In the face of growing pressure as members of the security forces and the PMF killed dozens of demonstrators, former Prime Minister Adil Abdul Mahdi resigned in November, despite efforts by Iranian top military commander Qasim Soleimani to maintain the status quo.

The US assassinated Soleimani just outside the Baghdad International Airport in early January. This came after Tehran-aligned groups and close allies of the former general within the PMF upped attacks on bases hosting American troops and the US embassy in Baghdad.

Protesters did not yield, and, on at least one occasion, they torched an Iranian diplomatic office for what they saw as Iranian interference in Iraq’s affairs, as well as multiple headquarters of parties representing Iran-affiliated groups.

Since then, Iraq’s existing crisis has been exacerbated as new challenges threaten the country, including coronavirus pandemic, crashing oil prices, and increased tension between Iraq’s allies on its land: the US and Iran.

The country is experiencing a harsh economic downturn, triggered by COVID-19 and fallen oil prices. Iraq is a Petro-state, meaning over 90 percent of its economy is comprised of revenues from hydrocarbon sales. The country’s public sector is bloated.

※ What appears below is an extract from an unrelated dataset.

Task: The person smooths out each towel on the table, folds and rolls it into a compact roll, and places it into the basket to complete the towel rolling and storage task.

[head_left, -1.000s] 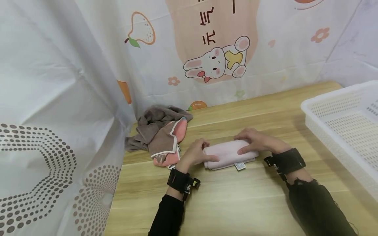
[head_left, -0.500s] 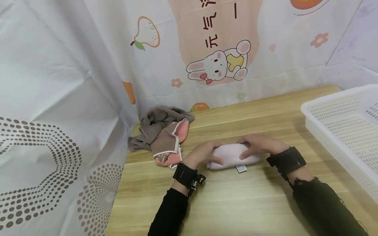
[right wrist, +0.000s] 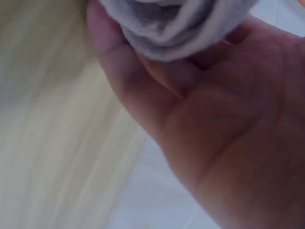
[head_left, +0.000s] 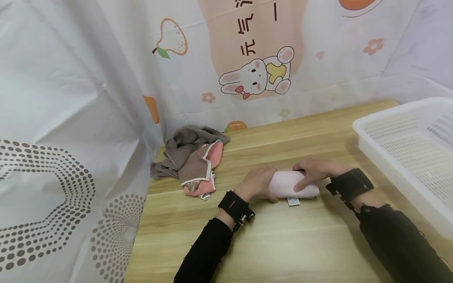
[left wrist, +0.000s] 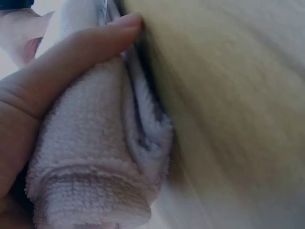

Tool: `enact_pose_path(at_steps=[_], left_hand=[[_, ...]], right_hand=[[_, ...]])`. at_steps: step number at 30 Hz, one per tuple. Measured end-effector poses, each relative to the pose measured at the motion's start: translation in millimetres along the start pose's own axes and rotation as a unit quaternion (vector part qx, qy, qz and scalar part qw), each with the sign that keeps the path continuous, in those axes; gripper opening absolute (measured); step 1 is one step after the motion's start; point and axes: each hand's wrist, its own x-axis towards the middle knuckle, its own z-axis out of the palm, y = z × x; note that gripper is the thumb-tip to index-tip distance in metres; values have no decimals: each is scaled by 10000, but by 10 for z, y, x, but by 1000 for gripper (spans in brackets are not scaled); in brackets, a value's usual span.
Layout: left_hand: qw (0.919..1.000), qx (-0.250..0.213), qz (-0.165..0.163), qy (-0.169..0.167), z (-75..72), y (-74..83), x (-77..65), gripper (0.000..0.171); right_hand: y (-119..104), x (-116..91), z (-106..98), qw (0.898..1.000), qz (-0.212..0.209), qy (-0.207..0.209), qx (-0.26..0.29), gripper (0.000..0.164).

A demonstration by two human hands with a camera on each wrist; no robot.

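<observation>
A pale pink towel [head_left: 287,184], rolled into a short bundle, lies on the wooden table with a small white label [head_left: 293,201] sticking out at its near side. My left hand [head_left: 258,184] grips its left end, thumb along the near side and fingers behind. In the left wrist view the thumb [left wrist: 71,62] crosses the terry roll [left wrist: 90,124], whose layered edge shows. Around the right end, my right hand [head_left: 315,173] holds the roll with curled fingers. The right wrist view shows the coiled towel end [right wrist: 176,33] against the fingers of that hand [right wrist: 214,109].
At the back left, a crumpled grey-brown cloth [head_left: 191,143] lies under a brown and coral cloth with white trim [head_left: 196,167]. A white plastic basket [head_left: 400,173] stands on the right. Printed curtains [head_left: 184,78] border the table [head_left: 283,239] at the back and left.
The left hand has moved right along the towel, wrapping further around its end. Both hands and the towel have shifted slightly right, and the roll looks shorter between them.
</observation>
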Motion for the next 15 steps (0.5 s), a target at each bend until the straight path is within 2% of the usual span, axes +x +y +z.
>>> enact_pose_path(at_steps=[6, 9, 12, 15], left_hand=[[9997, 53, 237, -70, 3, 43, 82, 72], [9994, 76, 337, -63, 18, 98, 140, 68], [9990, 29, 441, -30, 23, 197, 210, 65], [9981, 22, 610, -39, 25, 317, 287, 63]], right_hand=[[6, -182, 25, 9996, 283, -71, 29, 54], [-29, -304, 69, 9993, 304, 150, -148, 58], [-97, -418, 152, 9956, 281, 492, -745, 68], [-150, -536, 274, 9814, 387, 935, -1631, 78]])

The coronavirus pandemic has poured more salt into Iraq’s wounds as the country has registered over 451,000 cases along with more than 10,000 fatalities, as of Sunday, per health ministry figures. The already shrinking health care system in Iraq is now overburdened with spiking COVID-19 cases.

Iraq’s security situation has been challenged by destabilizing and frequent rocket attacks from rouge groups, which the US alleged they’re backed by Iran. The rocket attacks, targeting US Embassy and military bases hosting Coalition against ISIS members, have endangered Iraq’s diplomatic relations with the US as it had threatened to close its embassy unless the Iraqi government reins these groups.